*Work to complete*. Search the entries below for "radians". Report each line where it occurs.
━━━ Task input
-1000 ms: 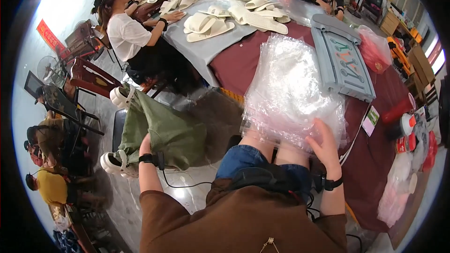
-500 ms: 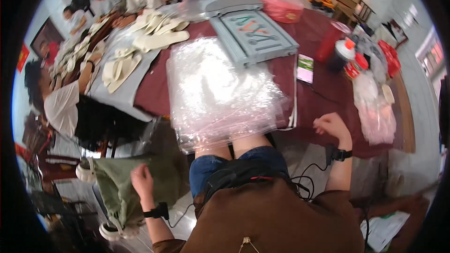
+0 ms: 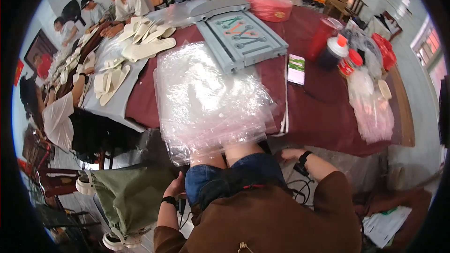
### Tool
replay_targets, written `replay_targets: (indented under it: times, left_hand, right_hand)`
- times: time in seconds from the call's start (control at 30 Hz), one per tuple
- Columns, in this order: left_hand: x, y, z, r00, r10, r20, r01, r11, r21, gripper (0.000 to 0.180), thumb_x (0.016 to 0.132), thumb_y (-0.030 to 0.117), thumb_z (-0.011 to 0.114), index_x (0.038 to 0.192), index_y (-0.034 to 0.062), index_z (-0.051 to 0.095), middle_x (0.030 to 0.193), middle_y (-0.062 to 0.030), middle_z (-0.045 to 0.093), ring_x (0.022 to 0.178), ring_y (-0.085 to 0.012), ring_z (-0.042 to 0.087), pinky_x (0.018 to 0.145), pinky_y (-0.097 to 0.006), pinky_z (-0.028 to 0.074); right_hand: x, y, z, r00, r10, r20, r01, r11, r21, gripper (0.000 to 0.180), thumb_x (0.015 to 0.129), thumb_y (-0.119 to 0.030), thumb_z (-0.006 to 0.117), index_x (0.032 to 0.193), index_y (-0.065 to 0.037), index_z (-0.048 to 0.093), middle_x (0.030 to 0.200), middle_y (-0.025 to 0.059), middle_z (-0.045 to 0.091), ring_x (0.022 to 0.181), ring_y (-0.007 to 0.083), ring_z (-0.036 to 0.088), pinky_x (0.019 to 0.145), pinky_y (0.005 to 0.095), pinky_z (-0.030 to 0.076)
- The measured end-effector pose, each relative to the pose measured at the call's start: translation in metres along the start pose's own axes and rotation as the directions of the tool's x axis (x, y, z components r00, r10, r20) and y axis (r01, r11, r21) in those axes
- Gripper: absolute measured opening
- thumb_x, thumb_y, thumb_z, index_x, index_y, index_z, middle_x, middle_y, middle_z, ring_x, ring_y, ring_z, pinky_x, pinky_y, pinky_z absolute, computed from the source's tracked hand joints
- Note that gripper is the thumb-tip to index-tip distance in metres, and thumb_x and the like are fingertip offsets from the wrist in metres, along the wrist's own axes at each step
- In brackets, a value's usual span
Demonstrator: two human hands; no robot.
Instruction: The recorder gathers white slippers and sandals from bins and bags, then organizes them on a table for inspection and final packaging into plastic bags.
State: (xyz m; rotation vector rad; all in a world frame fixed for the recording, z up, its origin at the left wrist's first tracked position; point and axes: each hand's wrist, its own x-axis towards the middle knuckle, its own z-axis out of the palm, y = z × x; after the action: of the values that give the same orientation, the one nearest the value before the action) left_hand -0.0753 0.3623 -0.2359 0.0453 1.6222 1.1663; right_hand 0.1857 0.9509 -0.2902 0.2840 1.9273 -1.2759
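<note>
Left hand (image 3: 175, 185), now away from the olive-green draped fabric (image 3: 129, 192), beside blue denim shorts (image 3: 202, 179); right hand (image 3: 291, 153), now lowered at their other side; both grips (fingers partly hidden) indiscernible; clear, glossy plastic sheets (image 3: 211, 98) lie stacked, untouched, overhanging the maroon-clothed bench (image 3: 328, 122); handling seems paused.

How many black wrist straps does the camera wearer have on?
2: the left wrist strap, just behind the left hand, and the right wrist strap, just behind the right hand. No others show.
</note>
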Motion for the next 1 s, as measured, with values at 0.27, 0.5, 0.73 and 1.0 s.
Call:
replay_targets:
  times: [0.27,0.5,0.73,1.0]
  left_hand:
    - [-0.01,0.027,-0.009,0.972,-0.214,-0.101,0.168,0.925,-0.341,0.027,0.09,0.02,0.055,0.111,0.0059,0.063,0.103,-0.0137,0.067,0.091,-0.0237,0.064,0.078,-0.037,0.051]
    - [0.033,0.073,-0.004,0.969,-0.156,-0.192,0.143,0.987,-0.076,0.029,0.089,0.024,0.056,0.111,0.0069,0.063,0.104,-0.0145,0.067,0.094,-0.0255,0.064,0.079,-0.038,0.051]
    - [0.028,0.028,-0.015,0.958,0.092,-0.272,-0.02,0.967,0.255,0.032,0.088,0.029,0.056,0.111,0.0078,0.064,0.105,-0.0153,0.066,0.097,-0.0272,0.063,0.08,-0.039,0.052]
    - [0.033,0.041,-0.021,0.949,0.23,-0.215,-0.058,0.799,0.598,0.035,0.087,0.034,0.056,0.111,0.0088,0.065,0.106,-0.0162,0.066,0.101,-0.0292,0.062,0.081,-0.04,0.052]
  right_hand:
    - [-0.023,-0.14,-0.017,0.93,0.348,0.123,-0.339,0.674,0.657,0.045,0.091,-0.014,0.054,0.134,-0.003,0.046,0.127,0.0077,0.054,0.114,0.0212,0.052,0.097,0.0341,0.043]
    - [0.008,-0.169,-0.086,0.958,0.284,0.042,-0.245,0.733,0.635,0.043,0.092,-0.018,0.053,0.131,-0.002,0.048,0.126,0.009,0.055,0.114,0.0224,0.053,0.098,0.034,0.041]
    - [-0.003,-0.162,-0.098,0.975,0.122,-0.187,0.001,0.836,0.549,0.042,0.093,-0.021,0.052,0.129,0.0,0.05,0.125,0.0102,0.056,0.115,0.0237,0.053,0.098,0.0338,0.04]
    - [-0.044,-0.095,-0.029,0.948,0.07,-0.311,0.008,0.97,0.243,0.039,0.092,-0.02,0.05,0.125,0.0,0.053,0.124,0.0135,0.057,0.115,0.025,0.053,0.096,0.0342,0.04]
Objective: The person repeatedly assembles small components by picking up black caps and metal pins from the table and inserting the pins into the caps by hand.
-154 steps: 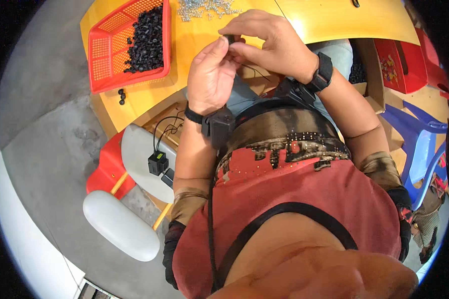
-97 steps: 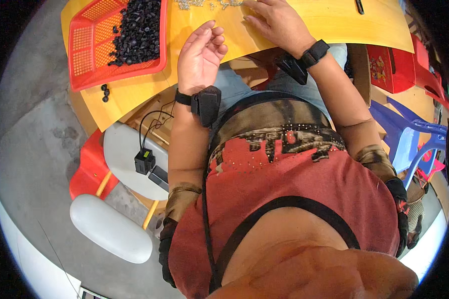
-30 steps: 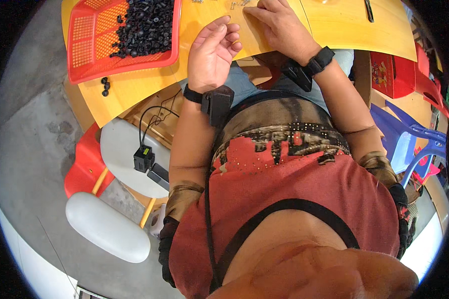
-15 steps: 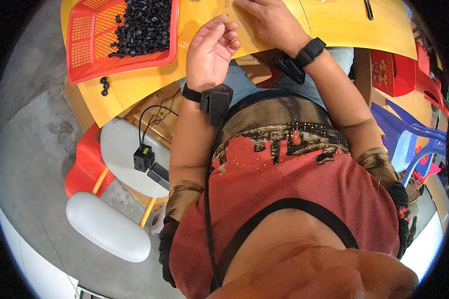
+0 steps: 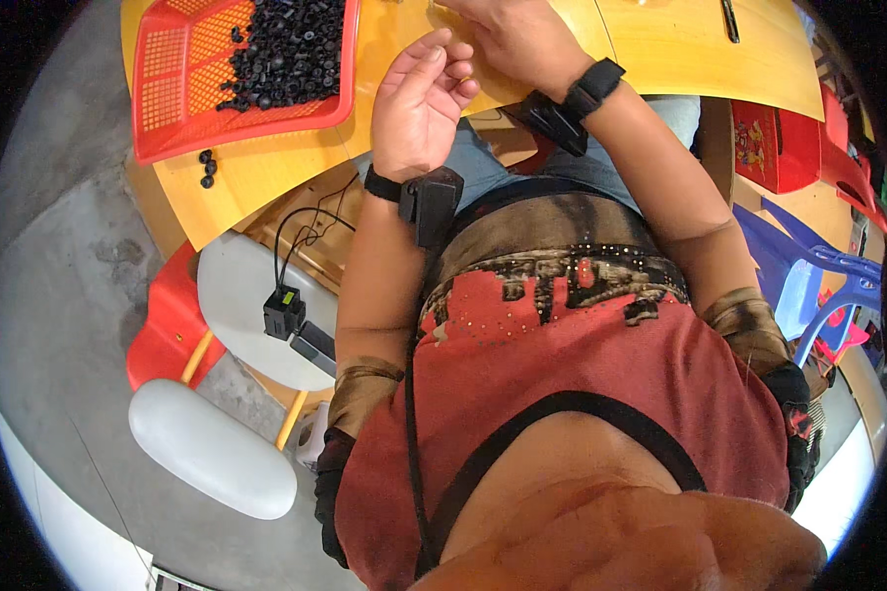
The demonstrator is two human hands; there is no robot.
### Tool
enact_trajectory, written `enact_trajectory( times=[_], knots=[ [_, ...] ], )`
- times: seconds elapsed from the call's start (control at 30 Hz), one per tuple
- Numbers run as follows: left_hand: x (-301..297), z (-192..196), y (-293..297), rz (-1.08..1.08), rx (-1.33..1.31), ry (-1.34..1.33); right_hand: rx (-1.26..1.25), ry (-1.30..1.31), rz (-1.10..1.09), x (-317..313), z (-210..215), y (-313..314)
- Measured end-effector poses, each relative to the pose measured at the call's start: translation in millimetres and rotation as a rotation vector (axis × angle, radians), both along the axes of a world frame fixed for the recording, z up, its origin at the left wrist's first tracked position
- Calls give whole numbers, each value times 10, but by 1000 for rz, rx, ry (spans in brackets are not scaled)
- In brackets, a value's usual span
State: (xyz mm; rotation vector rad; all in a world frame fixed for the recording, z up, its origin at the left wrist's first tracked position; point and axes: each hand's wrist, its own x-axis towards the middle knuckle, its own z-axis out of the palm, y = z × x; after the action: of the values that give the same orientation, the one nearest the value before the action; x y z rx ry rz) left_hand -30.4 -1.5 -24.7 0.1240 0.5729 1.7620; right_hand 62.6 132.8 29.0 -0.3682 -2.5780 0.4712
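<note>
My left hand is palm up over the yellow table, just right of the red basket. Its fingers are curled in and the thumb lies against the index finger. Whatever they may hold is too small or hidden to make out. Close beside it, back upward, my right hand reaches over the table toward the left fingertips. The upper edge of the picture cuts off part of its fingers, so their grip is hidden. Many small black plastic parts are heaped in the red mesh basket.
Several loose black parts lie on the yellow table below the basket. A black pen-like object lies at the far right. Beside me stand a grey-white chair with a black device on it, and blue chairs.
My right hand has shifted left and slightly up, closer to the left fingertips. The left hand has barely moved, and its fingers remain curled.
</note>
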Motion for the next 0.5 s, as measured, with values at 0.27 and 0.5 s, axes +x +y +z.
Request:
enact_trajectory(
  times=[0.27,0.5],
  knots=[
    [50,7,9,-2,41,1,55,-119,51,-60,-59,-7],
    [35,8,-2,-9,42,14,70,-143,63,10,-11,-45]
  ],
)
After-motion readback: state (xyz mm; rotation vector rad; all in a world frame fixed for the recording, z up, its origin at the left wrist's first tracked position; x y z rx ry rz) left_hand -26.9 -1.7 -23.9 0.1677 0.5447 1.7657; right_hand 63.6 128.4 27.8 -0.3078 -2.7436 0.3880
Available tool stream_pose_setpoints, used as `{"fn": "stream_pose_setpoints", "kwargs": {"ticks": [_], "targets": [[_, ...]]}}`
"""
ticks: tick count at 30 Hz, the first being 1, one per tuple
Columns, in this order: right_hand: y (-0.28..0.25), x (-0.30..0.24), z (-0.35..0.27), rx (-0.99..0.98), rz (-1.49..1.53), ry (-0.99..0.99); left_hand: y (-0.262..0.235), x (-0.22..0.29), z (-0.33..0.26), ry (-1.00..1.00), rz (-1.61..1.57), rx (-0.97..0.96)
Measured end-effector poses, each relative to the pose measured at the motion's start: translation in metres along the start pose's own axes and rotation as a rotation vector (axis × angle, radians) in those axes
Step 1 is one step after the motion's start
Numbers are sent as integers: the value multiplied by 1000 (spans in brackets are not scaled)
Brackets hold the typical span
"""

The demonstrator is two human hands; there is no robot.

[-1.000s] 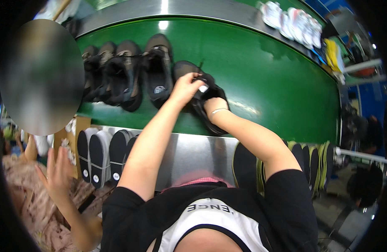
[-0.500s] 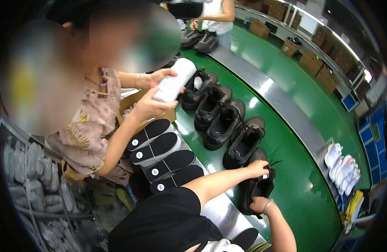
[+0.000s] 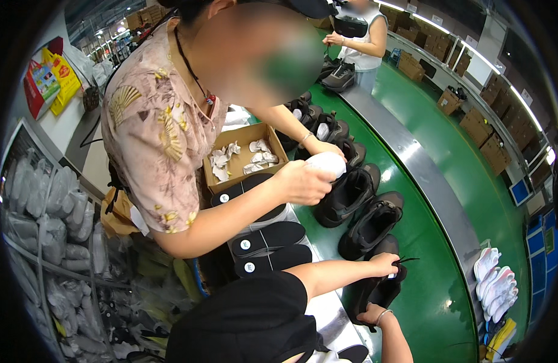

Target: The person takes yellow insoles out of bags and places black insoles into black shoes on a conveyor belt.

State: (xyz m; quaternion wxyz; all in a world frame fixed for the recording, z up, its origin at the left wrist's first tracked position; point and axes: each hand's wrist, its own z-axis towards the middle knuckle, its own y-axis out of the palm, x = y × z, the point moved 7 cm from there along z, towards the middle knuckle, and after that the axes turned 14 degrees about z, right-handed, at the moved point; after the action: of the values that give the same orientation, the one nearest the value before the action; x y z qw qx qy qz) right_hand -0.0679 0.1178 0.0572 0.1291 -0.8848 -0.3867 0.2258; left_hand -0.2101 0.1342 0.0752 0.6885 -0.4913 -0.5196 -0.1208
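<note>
A dark shoe [image 3: 379,291] sits at the near end of a row on the green belt, its opening facing up. At its tongue and laces, my left hand [image 3: 383,265] is closed in a pinch. My right hand [image 3: 371,313] grips the heel collar, its fingers partly hidden inside. Just beyond, another dark shoe [image 3: 371,224] stands in the row. Left of my hands, a co-worker's hands [image 3: 306,181] hold a white paper roll [image 3: 327,163] over the shoes farther along.
Black insoles [image 3: 273,237] with round white stickers lie beside the belt. Behind them stands a cardboard box [image 3: 230,181] with crumpled paper. A metal rail [image 3: 433,181] borders the green belt [image 3: 430,284]; pale shoe pieces [image 3: 495,284] are stacked at right. Bagged items [image 3: 61,236] fill the left.
The co-worker has leaned in and brought the white roll down toward the row of shoes. My view has shifted, while both my hands keep hold of the same shoe.
</note>
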Motion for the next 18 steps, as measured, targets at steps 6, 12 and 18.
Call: {"fn": "stream_pose_setpoints", "kwargs": {"ticks": [6,12,18], "targets": [[1,12,12,96,-32,34,-6,4,0,1,29,27],[0,5,1,170,-99,111,-6,2,-3,-25,39,60],[-20,-8,-13,356,-5,-31,-18,35,2,58,68,138]]}}
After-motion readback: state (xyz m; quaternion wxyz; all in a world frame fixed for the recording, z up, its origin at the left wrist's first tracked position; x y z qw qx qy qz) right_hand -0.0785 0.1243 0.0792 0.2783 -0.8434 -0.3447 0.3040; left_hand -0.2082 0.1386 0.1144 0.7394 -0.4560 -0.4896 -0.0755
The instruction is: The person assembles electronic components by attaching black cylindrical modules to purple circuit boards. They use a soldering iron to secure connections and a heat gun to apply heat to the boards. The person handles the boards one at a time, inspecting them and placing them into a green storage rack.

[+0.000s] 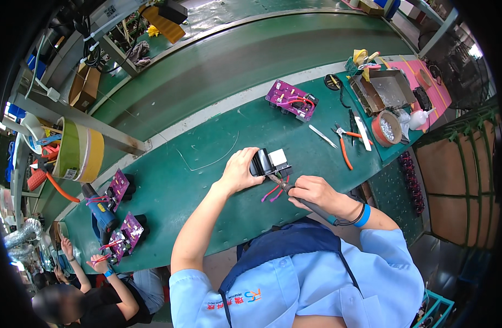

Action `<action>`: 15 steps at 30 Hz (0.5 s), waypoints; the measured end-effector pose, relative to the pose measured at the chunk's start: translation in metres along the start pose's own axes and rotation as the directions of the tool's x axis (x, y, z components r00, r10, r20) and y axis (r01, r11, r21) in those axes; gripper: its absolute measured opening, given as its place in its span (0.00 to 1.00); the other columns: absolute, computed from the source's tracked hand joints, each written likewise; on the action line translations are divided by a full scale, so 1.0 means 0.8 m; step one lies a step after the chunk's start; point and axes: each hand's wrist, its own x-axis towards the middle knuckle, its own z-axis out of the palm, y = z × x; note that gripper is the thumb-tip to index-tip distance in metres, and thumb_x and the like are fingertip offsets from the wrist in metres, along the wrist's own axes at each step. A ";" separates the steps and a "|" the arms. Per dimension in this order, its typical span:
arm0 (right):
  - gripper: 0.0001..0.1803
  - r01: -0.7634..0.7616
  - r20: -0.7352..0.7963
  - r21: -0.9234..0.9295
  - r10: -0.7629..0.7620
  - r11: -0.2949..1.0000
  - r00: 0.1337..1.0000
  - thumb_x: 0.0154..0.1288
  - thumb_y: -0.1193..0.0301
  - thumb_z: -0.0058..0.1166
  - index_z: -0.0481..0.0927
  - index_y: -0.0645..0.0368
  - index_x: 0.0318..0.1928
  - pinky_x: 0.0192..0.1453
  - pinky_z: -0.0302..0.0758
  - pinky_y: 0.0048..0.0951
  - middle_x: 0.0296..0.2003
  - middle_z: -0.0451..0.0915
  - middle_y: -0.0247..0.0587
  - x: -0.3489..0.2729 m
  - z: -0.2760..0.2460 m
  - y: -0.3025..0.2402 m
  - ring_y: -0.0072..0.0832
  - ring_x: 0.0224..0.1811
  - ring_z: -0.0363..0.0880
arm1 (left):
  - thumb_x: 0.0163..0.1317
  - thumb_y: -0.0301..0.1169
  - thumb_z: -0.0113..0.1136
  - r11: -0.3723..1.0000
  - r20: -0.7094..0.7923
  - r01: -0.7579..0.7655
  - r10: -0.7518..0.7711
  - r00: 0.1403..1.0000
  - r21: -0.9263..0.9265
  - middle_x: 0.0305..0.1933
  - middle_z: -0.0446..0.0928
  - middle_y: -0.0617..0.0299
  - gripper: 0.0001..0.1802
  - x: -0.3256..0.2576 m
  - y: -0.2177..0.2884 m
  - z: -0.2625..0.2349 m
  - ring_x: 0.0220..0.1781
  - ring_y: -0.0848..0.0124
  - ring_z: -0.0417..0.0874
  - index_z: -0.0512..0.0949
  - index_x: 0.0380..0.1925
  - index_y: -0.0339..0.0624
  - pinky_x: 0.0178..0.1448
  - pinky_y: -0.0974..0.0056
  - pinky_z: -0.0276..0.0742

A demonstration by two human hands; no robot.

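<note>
Your right hand (315, 194) is nearest: fingers closed round the dark grip of a soldering iron (316, 210), blue wristband (362, 215) behind it. Iron points up-left, its tip at the near side of the black-and-white assembly (263, 163); can't tell if they touch.

Your left hand (239, 172) has that assembly pinched by its black end, fingers part-curled, white block (278, 158) on the right. It's held over the green bench (218, 203), in front of you. Red and pink wires (271, 193) show just below it.

Left along the bench: two purple boards, one nearer (131, 232), one farther (118, 188), with a blue tool (101, 212) beside them. Co-worker's hand (100, 264) is near the nearer board.

Past your right hand: orange-handled pliers (345, 150), then tweezers (322, 136). Round tub (377, 131) of shiny bits right of those.

Farther: another purple board (283, 93) lying flat, wires on top; metal tray (367, 94) to its right. Green belt (234, 63) beyond.
</note>
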 end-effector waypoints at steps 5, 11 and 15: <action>0.10 0.002 -0.004 -0.017 -0.002 1.000 1.000 0.41 0.77 0.58 0.71 0.58 0.26 0.24 0.67 0.30 0.21 0.65 0.36 0.001 -0.001 -0.002 0.31 0.22 0.69 | 0.31 0.38 0.66 1.000 0.009 -0.006 0.006 1.000 -0.002 0.46 0.68 0.52 0.38 0.000 0.002 -0.003 0.49 0.56 0.70 0.65 0.47 0.37 0.53 0.57 0.66; 0.10 0.000 -0.002 -0.029 0.000 1.000 1.000 0.41 0.77 0.58 0.70 0.58 0.26 0.24 0.67 0.31 0.21 0.65 0.36 -0.001 -0.001 -0.003 0.32 0.23 0.69 | 0.31 0.38 0.67 0.999 0.002 -0.019 0.019 1.000 0.029 0.45 0.68 0.52 0.38 0.001 0.002 -0.002 0.49 0.56 0.70 0.65 0.47 0.37 0.52 0.57 0.66; 0.11 -0.030 -0.011 -0.047 0.029 0.998 1.000 0.41 0.77 0.60 0.72 0.58 0.26 0.24 0.67 0.31 0.20 0.65 0.36 -0.010 -0.006 -0.005 0.32 0.22 0.69 | 0.30 0.38 0.67 1.000 0.004 -0.019 0.019 1.000 0.025 0.45 0.68 0.52 0.38 0.001 0.003 -0.003 0.48 0.56 0.70 0.65 0.46 0.37 0.51 0.57 0.66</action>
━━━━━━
*Solution to the problem*.
- Measured end-effector poses, each relative to the pose measured at the call's start: translation in millimetres and rotation as a rotation vector (axis × angle, radians), both along the axes of a world frame fixed for the recording, z up, its origin at the left wrist's first tracked position
Measured end-effector poses, each relative to the pose measured at the motion's start: translation in metres along the start pose's own axes and rotation as a rotation vector (axis × angle, radians) in those axes

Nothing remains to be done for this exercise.